0:00 / 0:00
Ein professioneller Masseur ist mit einer Frau zusammen, die keine Ahnung hat, was er eigentlich beruflich macht. Eines Tages ist sie erschöpft, also bietet er ihr eine Massage an, damit sie sich entspannen kann. Er zieht sie aus, erwärmt das Öl und beginnt mit der Massage. Was als reine Romantik beginnt, wird langsam erotisch. Seine Hände gleiten tiefer, er streichelt und leckt ihre Muschi, dann schiebt er seinen Schwanz sanft in sie hinein. Das Ganze geschieht leise, ganz natürlich und intensiv, bis beide heftig kommen.

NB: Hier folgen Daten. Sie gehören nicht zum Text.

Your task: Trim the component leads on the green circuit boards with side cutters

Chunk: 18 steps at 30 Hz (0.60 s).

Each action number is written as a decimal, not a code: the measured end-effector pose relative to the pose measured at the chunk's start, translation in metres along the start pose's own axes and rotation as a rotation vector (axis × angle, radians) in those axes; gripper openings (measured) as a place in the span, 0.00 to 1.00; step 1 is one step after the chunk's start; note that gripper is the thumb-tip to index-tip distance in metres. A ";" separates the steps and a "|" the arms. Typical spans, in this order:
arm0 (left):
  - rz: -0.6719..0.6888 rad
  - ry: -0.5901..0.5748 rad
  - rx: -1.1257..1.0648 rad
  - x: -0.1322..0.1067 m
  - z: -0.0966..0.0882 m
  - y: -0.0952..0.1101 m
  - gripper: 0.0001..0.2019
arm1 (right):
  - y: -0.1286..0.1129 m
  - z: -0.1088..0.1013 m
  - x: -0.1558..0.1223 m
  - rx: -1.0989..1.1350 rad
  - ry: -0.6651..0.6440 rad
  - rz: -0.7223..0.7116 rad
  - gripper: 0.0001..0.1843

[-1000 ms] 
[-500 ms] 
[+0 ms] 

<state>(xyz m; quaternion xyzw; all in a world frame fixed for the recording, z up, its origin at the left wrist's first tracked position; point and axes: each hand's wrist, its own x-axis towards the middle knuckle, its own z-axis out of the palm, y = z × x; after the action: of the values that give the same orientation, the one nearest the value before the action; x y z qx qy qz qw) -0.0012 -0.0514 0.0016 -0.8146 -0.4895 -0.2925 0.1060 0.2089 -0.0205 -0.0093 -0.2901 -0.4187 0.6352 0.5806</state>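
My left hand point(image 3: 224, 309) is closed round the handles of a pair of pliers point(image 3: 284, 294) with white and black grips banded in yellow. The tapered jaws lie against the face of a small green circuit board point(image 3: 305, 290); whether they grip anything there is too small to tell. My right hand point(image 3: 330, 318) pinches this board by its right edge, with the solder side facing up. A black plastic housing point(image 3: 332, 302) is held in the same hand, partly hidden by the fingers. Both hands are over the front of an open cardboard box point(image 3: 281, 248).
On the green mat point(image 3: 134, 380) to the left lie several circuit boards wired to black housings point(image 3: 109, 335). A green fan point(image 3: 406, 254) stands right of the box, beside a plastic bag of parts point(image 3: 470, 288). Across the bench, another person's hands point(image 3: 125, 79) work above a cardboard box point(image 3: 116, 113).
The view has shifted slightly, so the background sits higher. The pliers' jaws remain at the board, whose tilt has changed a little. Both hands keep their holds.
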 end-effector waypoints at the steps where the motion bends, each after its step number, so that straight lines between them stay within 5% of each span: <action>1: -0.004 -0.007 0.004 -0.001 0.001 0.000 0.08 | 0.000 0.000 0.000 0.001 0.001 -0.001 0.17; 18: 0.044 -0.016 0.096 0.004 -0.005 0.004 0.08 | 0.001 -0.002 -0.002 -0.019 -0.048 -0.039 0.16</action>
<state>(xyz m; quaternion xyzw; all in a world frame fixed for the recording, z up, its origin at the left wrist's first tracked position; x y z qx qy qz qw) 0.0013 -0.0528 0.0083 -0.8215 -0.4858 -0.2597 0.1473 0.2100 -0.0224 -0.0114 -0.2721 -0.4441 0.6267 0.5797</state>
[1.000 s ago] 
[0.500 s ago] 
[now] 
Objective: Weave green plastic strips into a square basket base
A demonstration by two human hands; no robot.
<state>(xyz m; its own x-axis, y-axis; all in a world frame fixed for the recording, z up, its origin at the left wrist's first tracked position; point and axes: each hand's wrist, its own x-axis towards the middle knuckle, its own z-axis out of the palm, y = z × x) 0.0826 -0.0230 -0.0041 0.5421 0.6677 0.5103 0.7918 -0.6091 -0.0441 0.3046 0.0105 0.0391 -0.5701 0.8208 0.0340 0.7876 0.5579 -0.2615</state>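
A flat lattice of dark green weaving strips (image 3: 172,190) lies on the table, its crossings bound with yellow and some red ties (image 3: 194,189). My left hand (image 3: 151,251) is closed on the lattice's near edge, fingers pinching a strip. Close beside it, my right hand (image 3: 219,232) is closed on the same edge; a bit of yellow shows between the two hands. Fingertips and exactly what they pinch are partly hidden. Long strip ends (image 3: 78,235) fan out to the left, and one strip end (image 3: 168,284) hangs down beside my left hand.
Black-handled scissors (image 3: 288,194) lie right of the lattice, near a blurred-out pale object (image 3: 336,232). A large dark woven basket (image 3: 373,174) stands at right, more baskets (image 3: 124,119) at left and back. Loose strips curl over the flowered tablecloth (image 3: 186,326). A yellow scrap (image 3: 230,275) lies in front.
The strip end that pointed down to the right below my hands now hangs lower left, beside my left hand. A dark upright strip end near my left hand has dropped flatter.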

Der professionelle Masseur hat seinen eigentlichen Beruf vor seiner Freundin geheim gehalten. Als sie völlig erschöpft nach Hause kommt, sagt er einfach: „Lass mich dich mal massieren.“ Sie willigt ein. Er zieht sie langsam aus, gießt warmes Öl auf ihre Haut und beginnt mit ihren Schultern und ihrem Rücken. Die Berührungen werden länger, wandern tiefer. Als seine Hände die Innenseiten ihrer Oberschenkel erreichen, stößt sie ein leises Stöhnen aus. Er demonstriert perfekt, wie aus einer romantischen Massage erotischer Sex wird: ohne Eile, ohne Druck, ganz natürlich. Er spreizt sie mit öligen Fingern, leckt sie, bis sie klatschnass ist, und gleitet dann langsam und tief mit seinem Schwanz in sie hinein. Er hält den Rhythmus sanft, aber ausdauernd und bringt sie mehr als einmal zum Höhepunkt, bevor er selbst kommt – entweder in ihr oder auf ihrer Haut. Sie weiß immer noch nicht, dass er ein professioneller Masseur ist. Sie weiß nur, dass sie sich vollkommen befriedigt fühlt.